С печалью глядела на него Богородица. Так смотрит мать на сына во гробе…

Не выдержав ее скорбного взгляда, Михаил отвернулся и вдруг с внезапным безжалостным прозрением собственной судьбы наперед, до острой боли в груди пожалел, что не убил его. Племянника. Юрия.

Он ужаснулся кровавой, братоубийственной мысли, помимо воли возникшей в уме во храме, пред взглядом той, чей Сын своей смертью искупил людские грехи. С трепетом он вновь поднял глаза на икону Божией Матери, вновь встретился с ее взглядом. Не было в нем упрека, не было!

И в золоте, и в драгоценных каменьях чудотворная владимирская святыня была проста и истинна, как рождение или смерть. И загадочна, как смерть и рождение…

Но видел Михаил: во взгляде ее не появилось упрека. Хотя и осталась та же печаль.

«На Москву пойду! На Москву, теперь же! Антихрист он, на погубление призван!» — неожиданно пронзила Михаила догадка. Хоть взгляд Божией Матери и остался печален, Михаилу показалось, что губы ее словно тронулись грустной улыбкой.

«Копьем достану! Антихрист он!..» — чуть не вслух повторил Михаил то, что открылось ему пред чудотворным взглядом Заступницы.

И владыка, умом провидящий скорбь, предупреждал об антихристе:

— Помышляющим, яко государи возводятся на престол не по Божию благоволению и при помазании дарования Святого Духа, тако дерзающим против них на измену — анафема!..

Тверь встретила великого князя ликованием, колоколами и войском, предусмотрительно готовым сей миг выступить на Москву.

Часть третья

1

 Зима одна тысяча триста семнадцатого года выдалась на редкость студеной.
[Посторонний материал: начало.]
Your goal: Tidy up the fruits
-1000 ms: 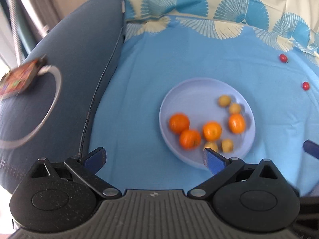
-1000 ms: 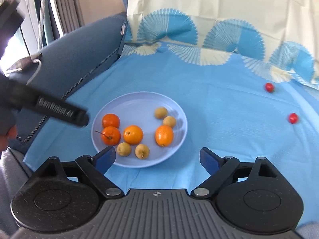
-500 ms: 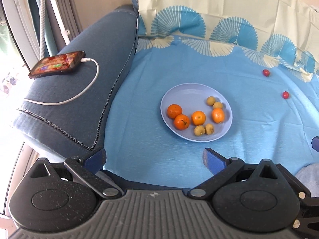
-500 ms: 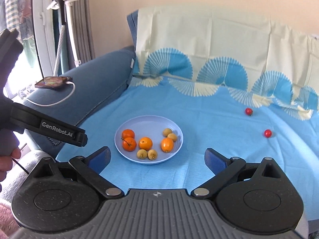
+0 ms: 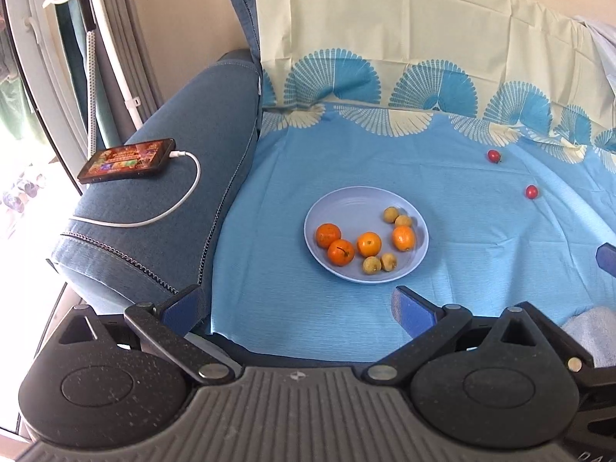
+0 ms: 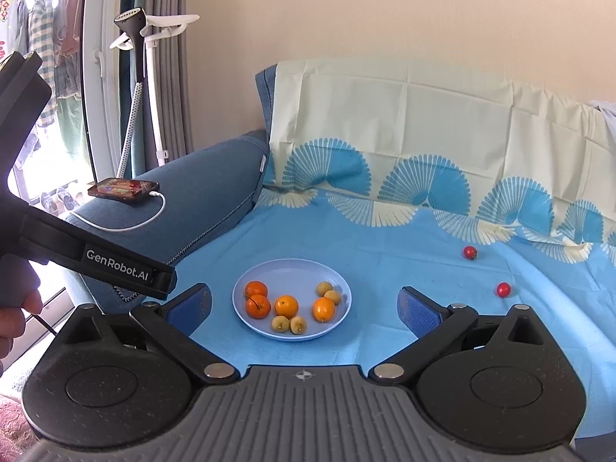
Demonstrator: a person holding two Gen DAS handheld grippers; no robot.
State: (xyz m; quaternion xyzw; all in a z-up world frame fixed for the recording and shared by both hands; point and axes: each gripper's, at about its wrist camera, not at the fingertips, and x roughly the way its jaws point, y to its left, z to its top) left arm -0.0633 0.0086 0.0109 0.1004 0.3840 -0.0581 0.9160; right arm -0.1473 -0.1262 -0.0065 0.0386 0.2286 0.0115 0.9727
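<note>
On the blue-sheeted sofa, we have pulled both grippers, left (image 5: 296, 304) and right (image 6: 304, 304), back from the plate (image 5: 338, 208) of oranges and small yellow fruits, jaws spread and empty, two red tomatoes (image 5: 531, 191) unsorted.

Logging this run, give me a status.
Left gripper and right gripper open, empty. Round pale-blue plate holds oranges, small yellow fruits. Two red cherry tomatoes loose on cloth. Nothing blocking.

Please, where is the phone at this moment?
The phone lies on the dark blue sofa armrest, left of the plate in both wrist views, with a white cable plugged in.
</note>
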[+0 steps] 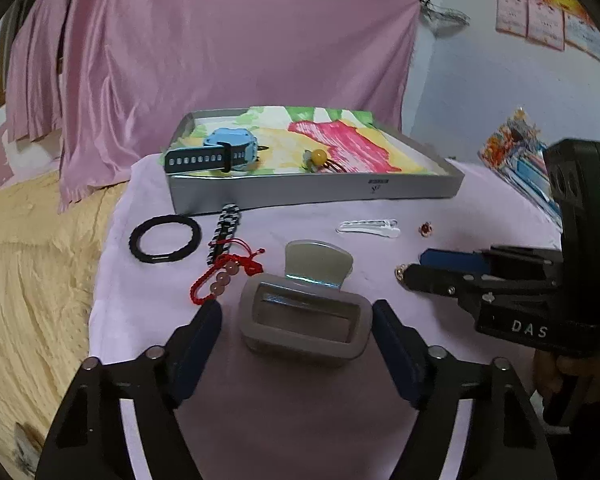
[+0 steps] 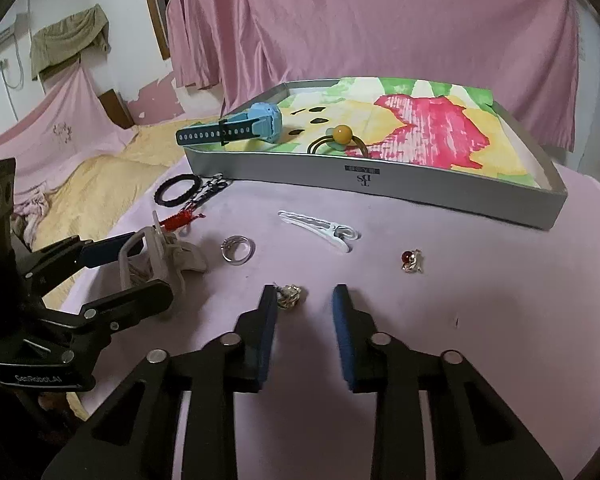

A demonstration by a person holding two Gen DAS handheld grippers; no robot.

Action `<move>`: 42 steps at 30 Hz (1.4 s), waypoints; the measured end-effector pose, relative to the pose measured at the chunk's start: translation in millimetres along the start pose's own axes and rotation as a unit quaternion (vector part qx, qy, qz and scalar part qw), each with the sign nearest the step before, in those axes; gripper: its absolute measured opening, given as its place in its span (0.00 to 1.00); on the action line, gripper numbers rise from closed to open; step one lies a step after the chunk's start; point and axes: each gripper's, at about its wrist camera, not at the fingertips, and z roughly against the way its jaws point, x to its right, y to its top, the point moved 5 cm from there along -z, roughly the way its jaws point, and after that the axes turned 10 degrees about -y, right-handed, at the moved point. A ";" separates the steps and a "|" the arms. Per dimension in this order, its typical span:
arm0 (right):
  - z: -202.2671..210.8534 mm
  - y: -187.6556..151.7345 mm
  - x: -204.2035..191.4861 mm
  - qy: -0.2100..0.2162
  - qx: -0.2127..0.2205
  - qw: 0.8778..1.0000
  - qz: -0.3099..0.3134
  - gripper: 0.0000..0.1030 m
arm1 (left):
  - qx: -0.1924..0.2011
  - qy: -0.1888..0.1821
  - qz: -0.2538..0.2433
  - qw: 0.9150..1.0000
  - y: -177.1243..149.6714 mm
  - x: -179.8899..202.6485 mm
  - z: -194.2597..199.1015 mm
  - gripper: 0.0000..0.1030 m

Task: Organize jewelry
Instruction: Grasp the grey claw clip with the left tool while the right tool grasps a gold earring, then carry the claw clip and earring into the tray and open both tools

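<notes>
Much pink cloth (image 2: 500, 320) covers table, pink curtain (image 1: 220, 60) behind

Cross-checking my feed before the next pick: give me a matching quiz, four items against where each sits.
Items:
1. beige claw clip
2. blue watch
3. gold charm
4. white hair clip

Places:
a. inside the grey tray
b. on the pink cloth, just in front of the tray
c. between the fingers of the left gripper
d. at the fingertips of the right gripper

Pairs: 1-c, 2-a, 3-d, 4-b
</notes>
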 end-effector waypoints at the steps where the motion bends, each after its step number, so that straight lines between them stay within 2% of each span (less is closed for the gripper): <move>1: -0.4 0.6 -0.1 0.001 -0.001 1.000 0.002 0.22 | -0.003 -0.004 -0.002 1.000 0.2 0.9 -0.8 0.64; 4: -1.3 1.8 -2.5 0.001 0.000 1.000 0.009 0.20 | -0.005 -0.006 -0.003 1.000 0.7 2.7 -1.8 0.59; 8: -3.7 3.5 -3.5 0.001 0.000 1.000 0.016 0.10 | -0.003 -0.010 0.003 1.000 0.3 3.3 -1.6 0.59; 13: -3.4 4.1 -2.4 0.016 0.005 1.000 0.009 0.10 | 0.004 -0.014 0.007 1.000 -1.9 7.5 1.0 0.59; 19: 10.2 5.8 7.1 0.043 0.038 0.998 -0.020 0.10 | 0.026 -0.016 0.023 0.999 2.3 9.4 7.2 0.59; 24: 18.4 19.8 18.3 0.049 0.073 0.996 -0.025 0.10 | 0.077 -0.036 0.061 0.995 24.7 9.0 14.8 0.59; 28: 20.5 42.8 30.3 0.040 0.096 0.994 -0.024 0.10 | 0.105 -0.029 0.070 0.992 53.8 5.8 10.8 0.59; 31: 17.6 62.0 40.4 0.024 0.108 0.994 -0.024 0.10 | 0.112 -0.022 0.072 0.991 76.0 1.2 1.5 0.59; 33: 13.3 72.1 46.8 0.017 0.110 0.993 -0.026 0.10 | 0.111 -0.024 0.073 0.991 89.5 -1.4 -7.5 0.59; 36: 1.2 85.8 56.8 0.009 0.102 0.994 -0.031 0.10 | 0.093 -0.004 0.069 0.993 104.9 -3.8 -25.3 0.59; 42: -28.3 101.8 67.8 0.001 0.072 0.997 -0.027 0.10 | 0.054 0.006 0.086 0.995 117.8 -13.0 -60.9 0.59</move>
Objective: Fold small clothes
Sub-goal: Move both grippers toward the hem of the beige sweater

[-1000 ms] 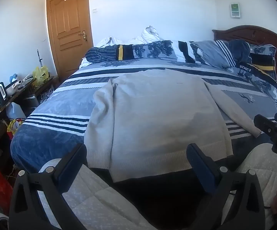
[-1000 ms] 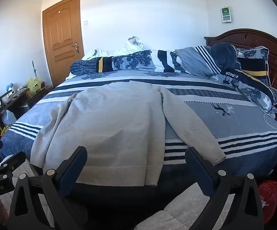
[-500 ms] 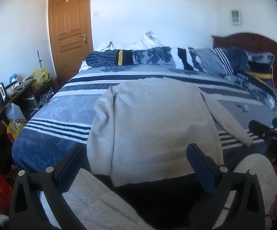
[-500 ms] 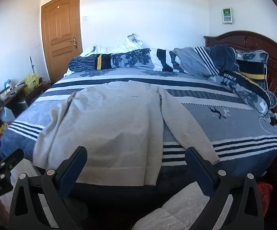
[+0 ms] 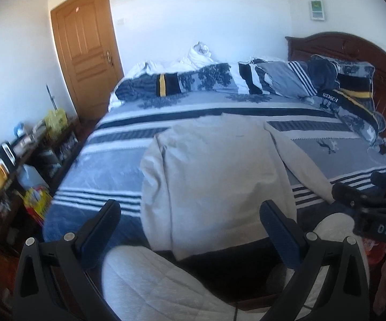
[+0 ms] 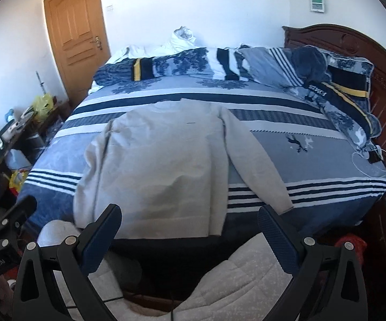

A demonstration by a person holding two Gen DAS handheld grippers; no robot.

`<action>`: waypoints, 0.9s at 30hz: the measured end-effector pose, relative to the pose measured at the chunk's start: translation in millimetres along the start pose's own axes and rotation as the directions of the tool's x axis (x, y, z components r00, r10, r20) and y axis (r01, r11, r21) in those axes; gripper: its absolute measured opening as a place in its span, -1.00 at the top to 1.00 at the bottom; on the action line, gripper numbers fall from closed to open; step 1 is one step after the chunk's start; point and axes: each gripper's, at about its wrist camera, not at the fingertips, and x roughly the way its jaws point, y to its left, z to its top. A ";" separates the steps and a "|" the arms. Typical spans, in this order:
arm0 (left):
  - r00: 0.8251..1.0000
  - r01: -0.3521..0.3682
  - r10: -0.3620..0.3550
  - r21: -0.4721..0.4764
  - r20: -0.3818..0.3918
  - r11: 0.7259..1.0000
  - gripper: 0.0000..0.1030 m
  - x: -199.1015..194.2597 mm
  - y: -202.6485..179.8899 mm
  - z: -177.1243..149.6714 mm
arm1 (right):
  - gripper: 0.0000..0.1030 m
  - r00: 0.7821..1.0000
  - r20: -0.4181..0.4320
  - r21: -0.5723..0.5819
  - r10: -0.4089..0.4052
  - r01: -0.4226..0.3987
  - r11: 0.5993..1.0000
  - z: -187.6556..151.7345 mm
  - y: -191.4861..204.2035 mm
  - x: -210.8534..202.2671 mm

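Hovering both my grippers short of the bed | left gripper (image 5: 190,223) fingers spread, empty | right gripper (image 6: 190,224) likewise | pale beige knitted sweater (image 6: 166,165) lies flat on blue-striped bed (image 6: 313,160), hem nearest

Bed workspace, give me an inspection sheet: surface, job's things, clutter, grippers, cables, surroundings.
Surface: bed with a blue, grey and white striped cover.
Job's things: cream sweater lies flat, neck toward the far side, hem at the near edge; its right sleeve is spread out, the left one lies along the body.
Clutter: rolled bedding and pillows along the far side and headboard.
Grippers: left gripper open, empty; right gripper open, empty; both short of the hem.
Cables: white cable and a dark device near the headboard.
Surroundings: wooden door, crowded side table, wall panel.
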 end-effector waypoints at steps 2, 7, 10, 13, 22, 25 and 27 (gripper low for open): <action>1.000 -0.019 0.019 0.027 0.010 0.999 -1.00 -8.5 -6.9 4.3 | -1.00 1.000 0.003 0.030 0.001 -0.002 1.000 0.8 -0.4 -4.5; 1.000 -0.005 0.006 0.016 -0.023 1.000 -1.00 -13.9 -8.1 12.5 | -1.00 0.999 0.021 0.074 0.050 -0.051 0.996 6.7 -4.0 -21.1; 0.999 0.013 -0.014 -0.027 -0.039 1.000 -1.00 -9.4 2.3 9.3 | -1.00 0.999 0.013 0.071 0.037 -0.038 0.997 12.4 -2.2 -26.5; 0.998 0.021 -0.024 -0.055 -0.054 0.998 -1.00 -5.0 7.8 5.1 | -1.00 1.000 0.001 0.043 0.014 -0.014 0.999 15.5 -0.1 -28.4; 0.997 0.011 -0.018 -0.086 -0.080 0.996 -1.00 2.1 16.6 1.0 | -1.00 1.000 -0.013 0.017 0.011 -0.011 1.000 13.4 2.8 -25.8; 0.996 0.006 -0.015 -0.093 -0.091 0.996 -1.00 8.1 18.8 -1.1 | -1.00 1.000 -0.012 0.009 0.001 -0.001 1.000 12.3 3.0 -23.5; 0.995 0.004 -0.013 -0.100 -0.097 0.995 -1.00 13.3 21.0 -2.7 | -1.00 1.000 -0.015 0.003 -0.004 0.005 1.000 12.2 4.1 -19.7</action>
Лед на Волге промерз аж на сажень. Чтоб не задохлась, мужики рубили полыньи в тех местах, где в спячке стояла рыба. Легкие птицы — воробушки, клесты да зяблики — падали наземь, каляные от мороза. Хохлится этакая пичуга под стрехой, ищет тепла и вдруг кувыркнется вниз безжизненным малым комом — знать, стужа достала до сердца. Таких подбирали ребятишки, дышали на них нутряным теплом, обогревали за пазухой и тех, что чудесно оживают в руках, несли в дома, где ждали птах для того заготовленные высокие, круглые клети, сплетенные из гибкого ивового прута. Теперь, утешая людей, до самой Красной Горки, ясного дня, как зажжет Мария Египетская снега, будут потом щебетать да чирикать беспечные птицы небесные. По утрам дымы из печных труб густыми столбами поднимались над городом в белесое небо. Боялись пожаров… По ночам над Тверью не слышалось и песьего бреха. Собаки носу на улицу на показывали — грелись в своих домиках, усердно дыша себе под брюхо да укутываясь хвостами. Приходи, лихой человек, на двор, бери, что ни поглянется.